Class RussianAnalyzer

  • All Implemented Interfaces:
    java.io.Closeable, java.lang.AutoCloseable

    public final class RussianAnalyzer
    extends StopwordAnalyzerBase
    Analyzer for Russian language.

    Supports an external list of stopwords (words that will not be indexed at all). A default set of stopwords is used unless an alternative list is specified.

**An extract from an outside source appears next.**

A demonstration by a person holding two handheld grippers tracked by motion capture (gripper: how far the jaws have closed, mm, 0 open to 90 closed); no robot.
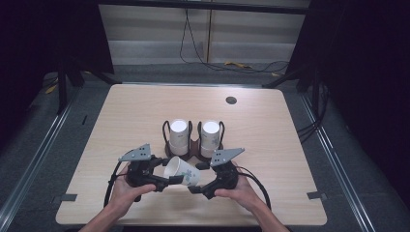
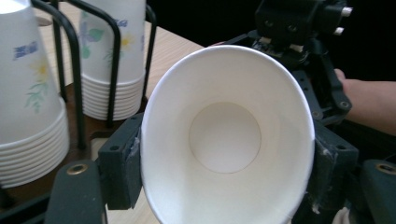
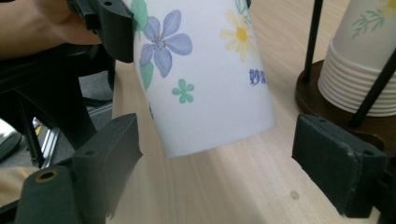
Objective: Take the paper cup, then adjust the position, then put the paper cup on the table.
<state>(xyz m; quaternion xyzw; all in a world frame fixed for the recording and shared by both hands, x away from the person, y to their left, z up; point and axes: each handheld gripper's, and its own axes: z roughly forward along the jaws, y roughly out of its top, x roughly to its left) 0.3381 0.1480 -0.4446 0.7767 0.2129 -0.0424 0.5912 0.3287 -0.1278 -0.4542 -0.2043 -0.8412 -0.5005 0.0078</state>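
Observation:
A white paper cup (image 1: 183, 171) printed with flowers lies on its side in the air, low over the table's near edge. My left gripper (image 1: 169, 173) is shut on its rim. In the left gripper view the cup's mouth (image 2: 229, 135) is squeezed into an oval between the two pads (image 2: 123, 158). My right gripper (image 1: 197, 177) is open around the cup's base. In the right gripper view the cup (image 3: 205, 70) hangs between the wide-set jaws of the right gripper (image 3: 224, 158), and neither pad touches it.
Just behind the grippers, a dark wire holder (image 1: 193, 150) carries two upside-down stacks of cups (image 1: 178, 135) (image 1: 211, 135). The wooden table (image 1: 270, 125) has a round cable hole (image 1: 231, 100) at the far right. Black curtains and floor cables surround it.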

    You must specify the required Version compatibility when creating RussianAnalyzer:

    • As of 3.1, StandardTokenizer is used, Snowball stemming is done with SnowballFilter, and Snowball stopwords are used by default.
    • Field Detail

      • DEFAULT_STOPWORD_FILE

        public static final java.lang.String DEFAULT_STOPWORD_FILE
        File containing default Russian stopwords.
        See Also:
        Constant Field Values
    • Constructor Detail

      • RussianAnalyzer

        public RussianAnalyzer​(Version matchVersion)
      • RussianAnalyzer

        public RussianAnalyzer​(Version matchVersion,
                               CharArraySet stopwords)
        Builds an analyzer with the given stop words
        Parameters:
        matchVersion - lucene compatibility version
        stopwords - a stopword set
      • RussianAnalyzer

        public RussianAnalyzer​(Version matchVersion,
                               CharArraySet stopwords,
                               CharArraySet stemExclusionSet)
        Builds an analyzer with the given stop words
        Parameters:
        matchVersion - lucene compatibility version
        stopwords - a stopword set
        stemExclusionSet - a set of words not to be stemmed
    • Method Detail

      • getDefaultStopSet

        public static CharArraySet getDefaultStopSet()
        Returns an unmodifiable instance of the default stop-words set.
        Returns:
        an unmodifiable instance of the default stop-words set.